Aren’t All Strawberries Red & Why Do They Have Seeds on the Outside?
Nope! Some strawberries are white. There are actually several varieties of white strawberries that ripen and never turn red. Two of the most common varieties of white strawberries are white subspecies of Fragaria vesca (also known as the Alpine strawberry) and Fragaria chiloensis (also known as the Beach, Coastal, Chilean, or South American strawberries). They are grown in many areas and can be found in some stores or ordered online direct from nurseries that grow them.
While white strawberries from the true species Fragaria vesca and Fragaria chiloensis will grow true from seed, other varieties of white strawberries are the result of hybrids. For example, pineberries are a Fragaria x ananassa hybrid that result in a white strawberry with a taste that some believe is a mixture between strawberry and pineapple.
Another white strawberry hybrid is the rare White Jewel (also known as Shiroi Houseki) created recently by Yasuhito Teshima from Japan. The result of years of cross-breeding varieties under special low-light conditions, the White Jewel is larger and whiter than other specialty breeds of white strawberries in Japan.
Want to try a White Jewel? It’s going to cost you! They sell for about $10 each and can be found in department stores rather than grocery stores. They’re usually bought by the Japanese as special gifts rather than a sweet treat to eat at home.

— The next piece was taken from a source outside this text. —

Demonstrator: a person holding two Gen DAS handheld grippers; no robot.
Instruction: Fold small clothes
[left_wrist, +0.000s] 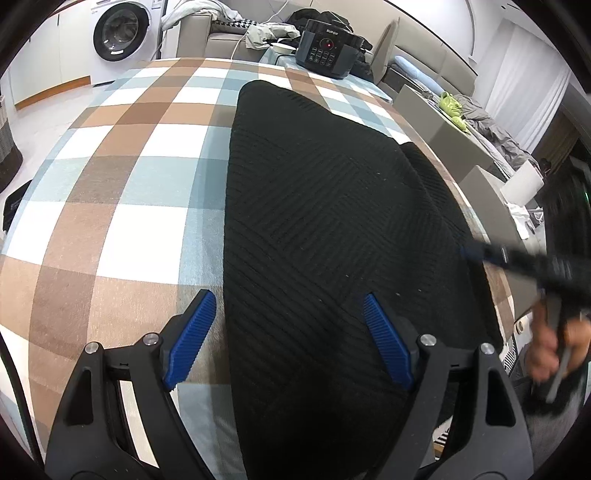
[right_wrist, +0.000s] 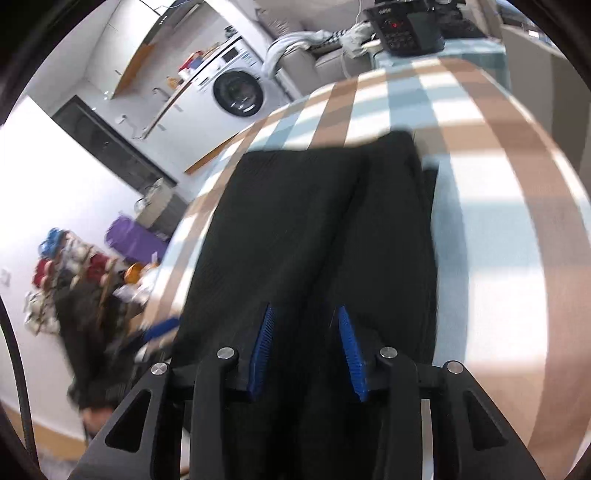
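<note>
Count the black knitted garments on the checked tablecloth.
1: the black knitted garment lies flat along the checked tablecloth, before both tools. Others may be folded beneath it.

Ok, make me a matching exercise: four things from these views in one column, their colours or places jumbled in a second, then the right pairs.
Things:
1. garment
2. tablecloth
3. cooker
4. washing machine

Descriptions:
A. white, with a round dark door, standing on the floor beyond the table
B. black ribbed knit, lying flat on the table
C. checked in brown, pale blue and white
D. dark, with a red light on its panel, at the table's far end

Pairs: 1-B, 2-C, 3-D, 4-A
</note>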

So what makes white strawberries white? The answer lies in what they lack. Regular red strawberries make use of a special ripening protein called Fragaria allergen A1 (or Fra a1) to turn from white to red when they ripen. White strawberries contain very little to no Fra a1, which means they ripen but stay white. The protein they lack is also the protein primarily responsible for strawberry allergies. As a result, some individuals with strawberry allergies can eat white strawberries without any problems.
Technically, what we think of as a strawberry is an enlarged part of the plant called the “receptacle,” which is located adjacent to the part of the plant called the “stamen.” Usually, a fruit develops from the ovaries of a flower.
Most scientists — and all cooks — still consider strawberries to be fruits, though. Sometimes strawberries are called “aggregateaccessory fruits” since the part we eat comes from the part that holds the ovaries instead of the ovaries themselves. Scientifically, the strawberry belongs to the genus Fragraria, which makes it a close relative to the rose.
The “seeds” you see on the outside of a strawberry are actually the plant’s ovaries and are called “achenes.” Each “seed” is technically a separate fruit that has a seed inside of it. Despite all this confusion about strawberry seeds, most strawberries are not actually grown from seeds! As strawberry plants grow, they send out thin growths called “runners” or “clones.” These runners look like strings. When they reach the ground, they send roots into the soil. The roots produce new strawberry plants.